Foto: Tânia Rêgo/Agência Brasil
Homens e mulheres jovens, entre 20 e 30 anos, estão apresentando fatores de risco cardiovascular que antes eram comuns apenas em pessoas acima de 40 anos. Dados do National Health and Nutrition Examination Survey mostram que 7,3% dos adultos de 18 a 39 anos já têm hipertensão e 8,8% possuem colesterol elevado. Além disso, 26,9% apresentam pressão arterial em níveis elevados e 21,6% têm colesterol limítrofe, muitas vezes sem diagnóstico.

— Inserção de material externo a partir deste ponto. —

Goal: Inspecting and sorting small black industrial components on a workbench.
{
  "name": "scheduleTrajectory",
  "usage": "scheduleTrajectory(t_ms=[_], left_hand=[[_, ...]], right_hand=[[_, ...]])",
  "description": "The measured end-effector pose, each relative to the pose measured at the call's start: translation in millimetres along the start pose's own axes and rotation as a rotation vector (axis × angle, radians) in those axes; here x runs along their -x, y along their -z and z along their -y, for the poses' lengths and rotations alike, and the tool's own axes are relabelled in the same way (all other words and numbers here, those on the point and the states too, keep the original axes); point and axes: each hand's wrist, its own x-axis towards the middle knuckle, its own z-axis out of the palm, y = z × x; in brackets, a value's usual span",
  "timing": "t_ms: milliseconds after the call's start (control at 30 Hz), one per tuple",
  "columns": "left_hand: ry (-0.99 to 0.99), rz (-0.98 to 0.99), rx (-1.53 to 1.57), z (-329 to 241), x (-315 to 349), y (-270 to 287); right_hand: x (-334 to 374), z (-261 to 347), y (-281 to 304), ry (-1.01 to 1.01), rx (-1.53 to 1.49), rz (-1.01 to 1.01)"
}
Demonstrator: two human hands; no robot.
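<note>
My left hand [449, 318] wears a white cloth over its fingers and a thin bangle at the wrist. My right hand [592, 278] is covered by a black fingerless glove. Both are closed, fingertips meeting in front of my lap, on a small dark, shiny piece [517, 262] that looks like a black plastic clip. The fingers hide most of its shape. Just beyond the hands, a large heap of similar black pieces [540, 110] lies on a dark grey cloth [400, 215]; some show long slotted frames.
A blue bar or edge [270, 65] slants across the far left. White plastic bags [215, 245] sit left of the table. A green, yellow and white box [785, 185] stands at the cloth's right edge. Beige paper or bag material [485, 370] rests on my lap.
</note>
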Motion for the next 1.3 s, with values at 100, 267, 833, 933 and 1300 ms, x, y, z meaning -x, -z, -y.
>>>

O cardiologista Aloisio Barbosa da Silva explicou que quase um em quatro jovens já apresenta alterações de pressão ou colesterol precocemente. Segundo ele, o principal responsável por esse cenário é o estilo de vida inadequado, com sedentarismo, alimentação desequilibrada, horários desregrados e uso de substâncias estimulantes.

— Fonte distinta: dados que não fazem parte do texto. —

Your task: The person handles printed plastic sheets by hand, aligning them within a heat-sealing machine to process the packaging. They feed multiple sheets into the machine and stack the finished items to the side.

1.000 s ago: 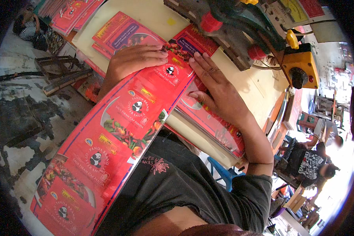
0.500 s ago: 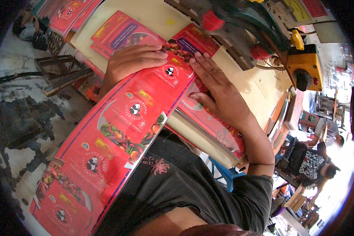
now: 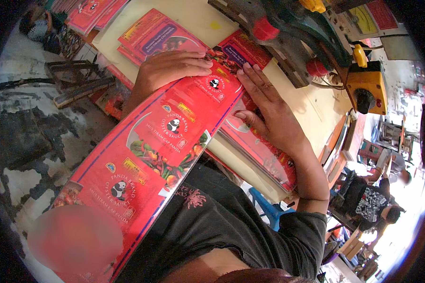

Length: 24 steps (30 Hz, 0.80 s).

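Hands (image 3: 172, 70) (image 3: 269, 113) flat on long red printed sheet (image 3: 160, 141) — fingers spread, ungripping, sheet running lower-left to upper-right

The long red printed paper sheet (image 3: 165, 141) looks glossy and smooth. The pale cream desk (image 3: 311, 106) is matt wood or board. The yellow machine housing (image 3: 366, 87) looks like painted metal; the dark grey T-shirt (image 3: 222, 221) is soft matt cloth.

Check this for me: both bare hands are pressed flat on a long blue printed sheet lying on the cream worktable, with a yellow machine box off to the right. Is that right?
Not quite: the long printed sheet is red, not blue, as the head view shows. The rest holds: the left hand and the right hand both press flat on it at the cream worktable, and the yellow machine box sits to the right.
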Available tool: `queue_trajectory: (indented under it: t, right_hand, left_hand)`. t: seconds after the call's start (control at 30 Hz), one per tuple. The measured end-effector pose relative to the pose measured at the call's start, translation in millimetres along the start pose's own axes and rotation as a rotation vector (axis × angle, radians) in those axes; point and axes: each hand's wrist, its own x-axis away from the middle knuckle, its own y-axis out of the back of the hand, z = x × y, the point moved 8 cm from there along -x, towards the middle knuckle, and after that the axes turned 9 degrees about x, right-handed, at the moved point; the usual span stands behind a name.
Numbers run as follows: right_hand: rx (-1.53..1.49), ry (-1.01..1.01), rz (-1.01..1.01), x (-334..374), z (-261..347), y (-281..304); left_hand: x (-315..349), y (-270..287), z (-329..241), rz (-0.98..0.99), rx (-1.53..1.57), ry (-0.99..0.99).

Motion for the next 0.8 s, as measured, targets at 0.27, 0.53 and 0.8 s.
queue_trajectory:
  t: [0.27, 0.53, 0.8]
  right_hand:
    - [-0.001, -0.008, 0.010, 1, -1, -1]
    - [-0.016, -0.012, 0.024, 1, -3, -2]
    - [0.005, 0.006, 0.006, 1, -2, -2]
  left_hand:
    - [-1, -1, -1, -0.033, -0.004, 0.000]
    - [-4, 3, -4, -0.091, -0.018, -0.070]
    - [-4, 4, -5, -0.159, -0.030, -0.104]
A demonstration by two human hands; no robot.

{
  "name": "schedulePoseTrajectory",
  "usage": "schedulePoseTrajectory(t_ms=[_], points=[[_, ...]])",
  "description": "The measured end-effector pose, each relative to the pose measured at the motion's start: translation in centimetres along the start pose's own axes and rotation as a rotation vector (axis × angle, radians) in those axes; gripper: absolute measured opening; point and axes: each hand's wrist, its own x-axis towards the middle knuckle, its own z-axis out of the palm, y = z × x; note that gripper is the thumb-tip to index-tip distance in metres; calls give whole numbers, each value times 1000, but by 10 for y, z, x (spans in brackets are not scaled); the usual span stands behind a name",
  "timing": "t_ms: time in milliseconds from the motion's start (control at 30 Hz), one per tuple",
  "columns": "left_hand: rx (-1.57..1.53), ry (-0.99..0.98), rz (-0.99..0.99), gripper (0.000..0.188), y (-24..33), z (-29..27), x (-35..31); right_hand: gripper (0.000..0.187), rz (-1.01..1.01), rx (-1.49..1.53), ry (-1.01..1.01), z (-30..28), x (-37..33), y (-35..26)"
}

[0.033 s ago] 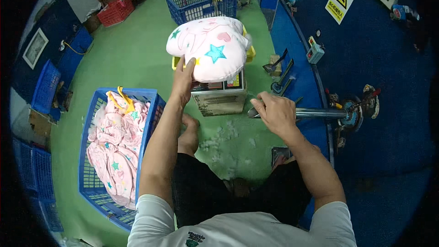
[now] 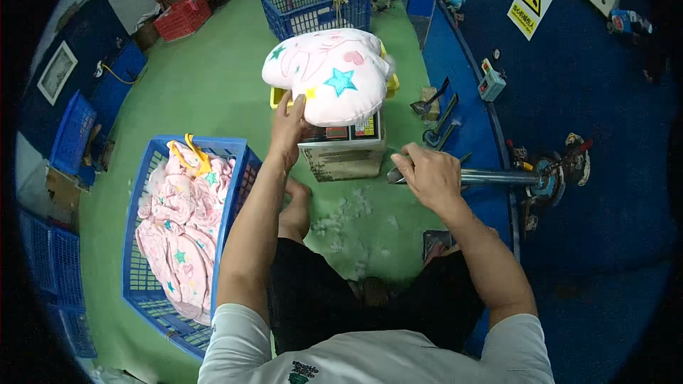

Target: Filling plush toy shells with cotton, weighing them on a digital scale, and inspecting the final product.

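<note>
A plump pale pink plush cushion (image 2: 327, 75) with a teal star and a pink heart lies in a yellow tray (image 2: 393, 87) on a weighing scale (image 2: 343, 160). At the cushion's near left edge is my left hand (image 2: 288, 128), fingers apart, the fingertips at or against the cloth; whether they press on it I cannot tell. My right hand (image 2: 434, 176) is closed around a shiny metal pipe (image 2: 498, 176) that juts from the blue wall on the right. The pipe's cut end pokes out left of my fingers.
Left of my legs stands a blue basket (image 2: 245, 171) of limp pink star-patterned covers (image 2: 181, 242). Another blue basket (image 2: 313, 25) is behind the scale. White fluff (image 2: 345, 220) is scattered on the green floor. Black-headed tools (image 2: 430, 103) lean along the blue wall, below a control box (image 2: 491, 85).
My left fingers have slipped slightly down off the cushion's surface, uncovering a small yellow star. My right hand stays on the pipe.
</note>
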Motion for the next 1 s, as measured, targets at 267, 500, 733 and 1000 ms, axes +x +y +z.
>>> schedulePoseTrajectory(t_ms=[267,500,733,1000], points=[[41,-122,222,54,-214,-124,-120,49,16,-8,-54,-5,4,-14],[159,-283,-385,44,-228,-72,-186,49,145,48,-230,-22,8,-10],[463,-253,-510,44,-235,-89,-179,54,445,810,-232,1,48,14],[400,-270,-501,52,-217,-82,-165,84,656,971,-128,40,176,54]])
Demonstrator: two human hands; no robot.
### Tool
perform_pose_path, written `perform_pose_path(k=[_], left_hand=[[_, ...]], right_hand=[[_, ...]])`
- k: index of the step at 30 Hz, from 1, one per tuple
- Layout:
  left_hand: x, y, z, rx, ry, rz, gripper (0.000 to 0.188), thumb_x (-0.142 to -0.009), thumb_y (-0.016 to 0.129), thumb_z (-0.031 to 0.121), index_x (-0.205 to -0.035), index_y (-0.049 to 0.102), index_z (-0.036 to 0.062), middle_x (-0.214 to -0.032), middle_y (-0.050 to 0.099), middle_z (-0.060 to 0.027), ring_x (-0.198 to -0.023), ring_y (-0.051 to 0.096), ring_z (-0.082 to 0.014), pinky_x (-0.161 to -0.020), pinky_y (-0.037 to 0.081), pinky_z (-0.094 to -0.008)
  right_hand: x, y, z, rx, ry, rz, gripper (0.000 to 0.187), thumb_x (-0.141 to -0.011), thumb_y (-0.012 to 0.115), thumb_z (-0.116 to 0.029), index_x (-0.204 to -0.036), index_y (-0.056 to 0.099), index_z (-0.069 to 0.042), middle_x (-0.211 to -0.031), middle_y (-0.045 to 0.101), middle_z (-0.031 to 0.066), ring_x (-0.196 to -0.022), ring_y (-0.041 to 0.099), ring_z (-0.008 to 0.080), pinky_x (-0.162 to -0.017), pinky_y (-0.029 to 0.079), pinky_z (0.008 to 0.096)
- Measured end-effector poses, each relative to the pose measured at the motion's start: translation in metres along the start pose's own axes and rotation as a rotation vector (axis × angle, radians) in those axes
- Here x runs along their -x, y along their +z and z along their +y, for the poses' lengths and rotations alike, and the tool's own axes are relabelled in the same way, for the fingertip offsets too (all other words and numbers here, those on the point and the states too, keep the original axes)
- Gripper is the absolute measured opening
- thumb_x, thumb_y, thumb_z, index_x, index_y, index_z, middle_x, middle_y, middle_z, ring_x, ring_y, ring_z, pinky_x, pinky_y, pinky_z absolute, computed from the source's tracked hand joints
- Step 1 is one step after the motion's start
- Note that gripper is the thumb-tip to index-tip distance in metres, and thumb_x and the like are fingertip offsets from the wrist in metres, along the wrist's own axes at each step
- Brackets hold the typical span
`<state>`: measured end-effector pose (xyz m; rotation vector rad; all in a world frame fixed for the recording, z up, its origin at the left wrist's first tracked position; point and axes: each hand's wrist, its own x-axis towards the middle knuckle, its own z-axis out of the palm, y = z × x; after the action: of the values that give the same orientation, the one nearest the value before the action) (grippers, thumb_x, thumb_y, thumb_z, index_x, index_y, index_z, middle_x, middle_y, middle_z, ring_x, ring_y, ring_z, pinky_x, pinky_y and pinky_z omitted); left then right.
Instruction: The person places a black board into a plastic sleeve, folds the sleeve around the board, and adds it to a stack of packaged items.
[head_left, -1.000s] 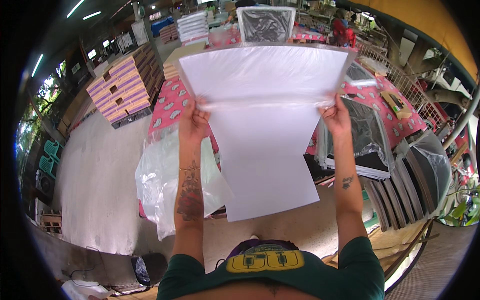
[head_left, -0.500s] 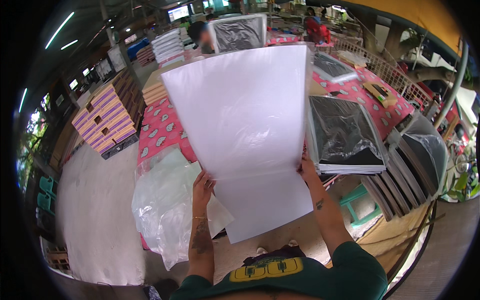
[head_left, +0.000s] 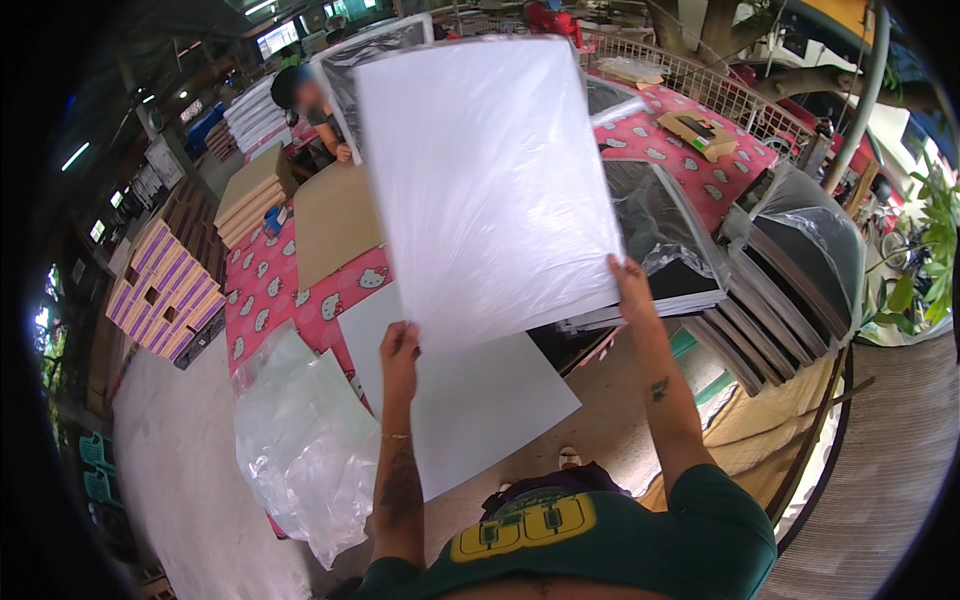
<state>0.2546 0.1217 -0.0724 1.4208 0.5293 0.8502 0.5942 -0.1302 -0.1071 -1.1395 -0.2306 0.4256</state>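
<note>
Gripping a glossy, plastic-wrapped white board (head_left: 490, 180) upright by its bottom corners — left hand (head_left: 400, 350) and right hand (head_left: 628, 285) pinched shut — above a flat grey sheet (head_left: 470, 390) and crinkled bags (head_left: 300, 440).

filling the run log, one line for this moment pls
left hand: grips white sheet bottom edge | right hand: grips its right corner | sheet: raised over table
</note>
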Motion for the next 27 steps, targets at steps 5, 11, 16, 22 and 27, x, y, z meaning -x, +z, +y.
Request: perform_pose_path(k=[5, 11, 16, 22, 27], left_hand=[[-0.022, 0.136, -0.015, 0.018, -0.161, -0.018, 0.021, -0.090, 0.060, 0.025, -0.097, 0.058, 0.0055, -0.073, 0.050, 0.0031, -0.061, 0.050, -0.0055, -0.050, 0.041, -0.0209], [-0.027, 0.240, -0.080, 0.437, -0.472, -0.086, 0.021, -0.091, 0.056, 0.014, -0.105, 0.057, -0.0019, -0.082, 0.057, -0.0049, -0.063, 0.059, -0.0144, -0.055, 0.050, -0.0230], [-0.024, 0.236, -0.104, 0.266, -0.485, 0.000, 0.022, -0.090, 0.054, 0.007, -0.107, 0.055, -0.0064, -0.086, 0.058, -0.0088, -0.068, 0.063, -0.0184, -0.058, 0.054, -0.0262], [-0.019, 0.238, -0.115, 0.208, -0.423, 0.023, 0.018, -0.086, 0.057, 0.005, -0.099, 0.058, -0.0077, -0.079, 0.060, -0.0100, -0.063, 0.063, -0.0184, -0.057, 0.055, -0.0271], [0.023, 0.195, -0.097, 0.140, -0.491, 0.028, 0.012, -0.084, 0.060, 0.004, -0.089, 0.061, -0.0073, -0.074, 0.063, -0.0126, -0.063, 0.065, -0.0197, -0.056, 0.056, -0.0282]], right_hand=[[-0.034, -0.110, -0.068, 0.097, -0.051, 0.174, 0.032, -0.085, 0.069, -0.024, -0.103, 0.062, 0.003, -0.093, 0.064, 0.0073, -0.083, 0.057, 0.0145, -0.077, 0.046, 0.0301], [-0.066, -0.232, -0.084, 0.589, -0.140, 0.394, 0.050, -0.082, 0.068, -0.024, -0.118, 0.054, 0.007, -0.099, 0.063, 0.0147, -0.088, 0.059, 0.0247, -0.082, 0.046, 0.0335], [-0.042, -0.189, -0.073, 1.464, -0.204, 0.491, 0.056, -0.077, 0.070, -0.035, -0.126, 0.053, -0.015, -0.118, 0.053, 0.0158, -0.107, 0.052, 0.0331, -0.087, 0.043, 0.0453], [-0.010, -0.066, -0.017, 1.608, -0.754, -0.059, 0.050, -0.083, 0.059, -0.047, -0.126, 0.052, -0.022, -0.130, 0.046, 0.0132, -0.122, 0.041, 0.0317, -0.097, 0.032, 0.0549], [-0.015, -0.081, 0.032, 1.762, -0.706, -0.040, 0.052, -0.084, 0.057, -0.049, -0.128, 0.051, -0.023, -0.131, 0.049, 0.0137, -0.123, 0.041, 0.0295, -0.098, 0.029, 0.0557]])
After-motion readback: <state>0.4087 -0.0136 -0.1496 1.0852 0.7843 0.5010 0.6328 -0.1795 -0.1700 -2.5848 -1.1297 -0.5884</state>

A professora de cardiologia da PUCPR, Sarah Fagundes Grobe, destacou que o aumento do risco cardiovascular é observado tanto em homens quanto em mulheres jovens. Ela explicou que mulheres podem ter fatores de risco adicionais, como complicações gestacionais, menopausa precoce e doenças autoimunes, que aceleram o aparecimento de problemas cardíacos.
Nos homens, hábitos como sedentarismo, consumo de alimentos ultraprocessados, uso de estimulantes e anabolizantes, abuso de álcool e privação de sono contribuem para um envelhecimento precoce do coração. “Todos esses elementos criam um cenário para um coração que envelhece mais rápido do que a idade cronológica”, afirmou a médica.
A prevenção, segundo os especialistas, é a principal estratégia para reduzir o risco. Consultas médicas regulares, check-ups a partir dos 20 anos, alimentação saudável, prática de exercícios físicos por pelo menos 150 minutos por semana, sono adequado e controle do peso são essenciais.
Estudos internacionais confirmam essa tendência. Uma pesquisa realizada na Espanha apontou que cerca de 18% dos jovens adultos apresentavam pré-diabetes, hipertensão ou dislipidemia, enquanto quase metade estava acima do peso ou era fisicamente inativa. Além disso, o uso de energéticos, pré-treinos, drogas estimulantes e cigarros eletrônicos eleva a inflamação vascular, pressão arterial e risco de arritmias.
Sarah Grobe destacou ainda a diferença de comportamento entre homens e mulheres quanto à prevenção. Enquanto mulheres costumam acompanhar a saúde desde cedo, os homens tendem a procurar atendimento médico apenas em idade mais avançada ou quando surgem sintomas.
“Uma boa avaliação da pressão arterial e exames laboratoriais, incluindo marcadores genéticos como a lipoproteína (LPA), ajudam a prever o risco cardíaco ao longo da vida e a implementar mudanças eficazes no estilo de vida”, concluiu a especialista.